What to produce. Leaving out every picture, copy the lines of the data exactly, from the first through the line containing "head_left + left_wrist".

━━━━━━

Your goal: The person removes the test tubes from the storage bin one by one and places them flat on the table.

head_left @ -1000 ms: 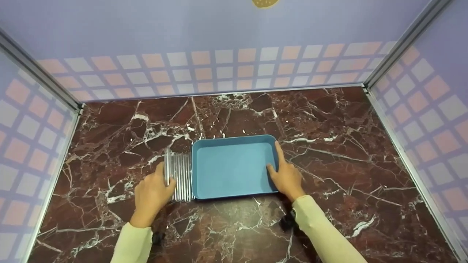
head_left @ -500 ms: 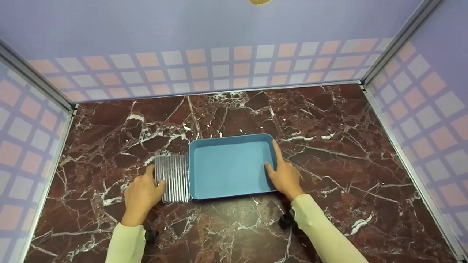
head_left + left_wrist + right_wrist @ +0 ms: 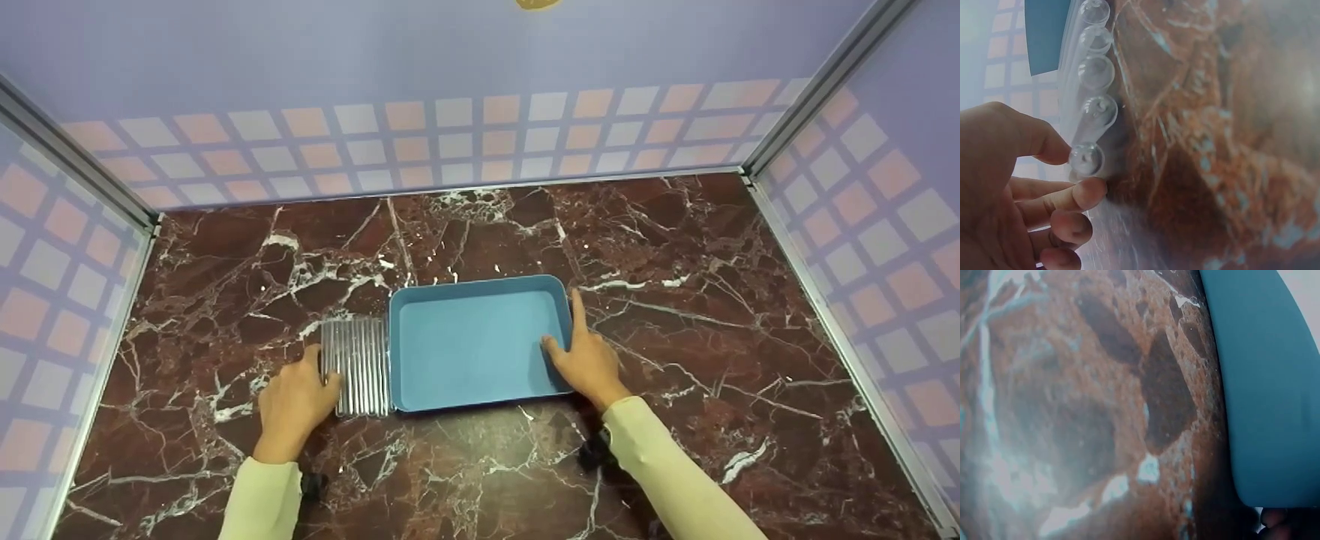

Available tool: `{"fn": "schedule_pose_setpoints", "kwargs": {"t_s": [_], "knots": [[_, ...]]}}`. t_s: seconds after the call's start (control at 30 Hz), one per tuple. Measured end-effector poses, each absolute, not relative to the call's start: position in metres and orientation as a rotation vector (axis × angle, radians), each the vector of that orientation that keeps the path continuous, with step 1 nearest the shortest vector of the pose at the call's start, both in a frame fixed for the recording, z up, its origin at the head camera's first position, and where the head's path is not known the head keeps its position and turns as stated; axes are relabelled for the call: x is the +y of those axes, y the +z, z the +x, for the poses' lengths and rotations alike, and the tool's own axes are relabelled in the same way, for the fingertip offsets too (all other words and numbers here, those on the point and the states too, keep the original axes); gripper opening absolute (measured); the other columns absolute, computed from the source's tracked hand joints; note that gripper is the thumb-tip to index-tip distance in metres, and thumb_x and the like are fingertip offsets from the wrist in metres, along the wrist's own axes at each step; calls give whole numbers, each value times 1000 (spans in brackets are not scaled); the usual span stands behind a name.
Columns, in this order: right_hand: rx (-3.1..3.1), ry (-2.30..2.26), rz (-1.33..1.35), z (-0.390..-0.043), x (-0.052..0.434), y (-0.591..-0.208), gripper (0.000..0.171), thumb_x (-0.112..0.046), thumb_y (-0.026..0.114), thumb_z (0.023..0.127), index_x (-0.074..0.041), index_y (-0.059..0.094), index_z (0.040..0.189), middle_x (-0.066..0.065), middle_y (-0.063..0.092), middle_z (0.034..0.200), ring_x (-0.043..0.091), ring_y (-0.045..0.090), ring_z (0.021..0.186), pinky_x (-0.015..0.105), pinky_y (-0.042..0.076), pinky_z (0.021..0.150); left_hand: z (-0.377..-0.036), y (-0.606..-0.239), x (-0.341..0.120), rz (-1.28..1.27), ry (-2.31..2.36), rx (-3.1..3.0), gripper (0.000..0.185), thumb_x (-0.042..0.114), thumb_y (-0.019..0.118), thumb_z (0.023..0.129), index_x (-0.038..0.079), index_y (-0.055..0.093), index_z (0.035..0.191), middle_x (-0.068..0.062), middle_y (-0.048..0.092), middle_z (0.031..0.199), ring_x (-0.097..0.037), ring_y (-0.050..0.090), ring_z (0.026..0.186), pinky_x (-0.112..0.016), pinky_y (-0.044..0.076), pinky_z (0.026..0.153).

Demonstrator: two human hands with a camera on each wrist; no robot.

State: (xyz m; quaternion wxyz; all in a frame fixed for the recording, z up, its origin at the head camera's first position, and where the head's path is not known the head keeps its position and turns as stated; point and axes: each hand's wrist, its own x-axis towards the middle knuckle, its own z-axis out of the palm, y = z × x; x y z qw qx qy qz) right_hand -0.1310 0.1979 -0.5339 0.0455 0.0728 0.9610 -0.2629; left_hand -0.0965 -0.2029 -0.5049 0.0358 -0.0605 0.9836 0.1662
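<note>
A shallow blue tray (image 3: 472, 341) lies in the middle of the marble table. Against its left side lies a row of clear plastic tubes (image 3: 360, 366), side by side. My left hand (image 3: 319, 373) is at the row's outer edge. In the left wrist view its thumb and curled fingers (image 3: 1081, 194) pinch the end of the nearest tube (image 3: 1088, 157). My right hand (image 3: 564, 339) holds the tray's right rim, thumb inside and index finger stretched along the outside. The right wrist view shows the tray's (image 3: 1266, 382) outer wall and one fingertip (image 3: 1278, 518) at the bottom.
The dark red marble tabletop (image 3: 675, 300) is boxed in by lilac checked walls (image 3: 450, 142) at the back and on both sides, with metal corner posts (image 3: 817, 82).
Over the last second my left hand slid left and the tube row spread a little wider on that side. The right hand stayed on the tray's rim.
</note>
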Motion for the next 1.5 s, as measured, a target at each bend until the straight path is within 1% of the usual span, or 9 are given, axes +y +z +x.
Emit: {"fn": "schedule_pose_setpoints", "kwargs": {"t_s": [0.2, 0.43, 0.63, 0.8, 0.9, 1.07, 1.3, 1.4, 1.5], "knots": [[2867, -869, 261, -135, 201, -532, 85, -55, 54, 89, -22, 14, 156, 27, 66, 115, 43, 66, 95, 58, 48, 81, -96, -504, -203, -166, 488, 3002, 52, 27, 56, 88, 1, 51, 134, -26, 66, 81, -28, 51, 50, -36, 37, 42], [2836, -959, 260, -141, 207, -528, 75, -54, 53, 90, -20, 28, 152, 30, 59, 126, 47, 61, 109, 58, 46, 92, -96, -502, -201, -175, 475, 2982, 54, 28, 56, 90, 1, 50, 135, -15, 59, 66, -22, 44, 45, -31, 33, 39], [2925, -980, 306, -146, 212, -524, 67, -52, 52, 92, -17, 36, 147, 29, 66, 111, 47, 65, 99, 57, 47, 86, -94, -501, -199, -193, 432, 3015, 51, 29, 55, 90, -1, 52, 132, -21, 63, 71, -23, 45, 46, -34, 34, 39], [3063, -999, 386, -153, 211, -512, 57, -47, 53, 94, -18, 44, 142, 11, 66, 75, 36, 64, 74, 50, 47, 70, -93, -495, -195, -174, 383, 3098, 46, 27, 57, 89, -3, 57, 124, -25, 65, 74, -28, 49, 45, -37, 35, 38], [3120, -1068, 360, -155, 207, -501, 52, -41, 55, 94, -18, 47, 139, 4, 59, 69, 28, 57, 67, 45, 44, 65, -92, -490, -191, -162, 363, 3128, 43, 28, 59, 89, -3, 59, 119, -23, 63, 70, -28, 49, 44, -37, 34, 37], [3161, -1265, 145, -149, 196, -491, 44, -34, 58, 94, -16, 52, 134, 3, 61, 80, 25, 55, 77, 40, 41, 71, -89, -478, -179, -120, 375, 3189, 39, 29, 61, 89, 0, 61, 114, -13, 58, 61, -24, 44, 42, -32, 29, 36], [3214, -1309, -242, -138, 177, -482, 35, -31, 62, 92, -16, 64, 124, 4, 71, 98, 25, 60, 94, 43, 42, 85, -95, -462, -153, 59, 426, 3335, 44, 33, 66, 87, 1, 63, 117, -18, 68, 79, -31, 57, 52, -39, 41, 41], [3191, -1244, -302, -133, 167, -479, 35, -33, 62, 92, -16, 66, 123, 5, 70, 113, 26, 60, 110, 46, 41, 95, -98, -458, -141, 162, 451, 3370, 49, 37, 67, 87, 1, 63, 120, -21, 70, 94, -34, 63, 68, -42, 49, 52], [3161, -1200, -347, -128, 158, -479, 39, -36, 61, 92, -16, 64, 126, 6, 65, 126, 28, 55, 123, 50, 37, 104, -102, -456, -129, 232, 483, 3366, 55, 38, 67, 87, 1, 59, 126, -23, 67, 112, -38, 64, 91, -45, 52, 72]]}}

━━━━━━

The answer.
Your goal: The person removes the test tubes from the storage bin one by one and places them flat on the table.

head_left @ -1000 ms: 
head_left @ -500 ms: 
head_left + left_wrist + right_wrist @ +0 ms: 

This completes the exercise.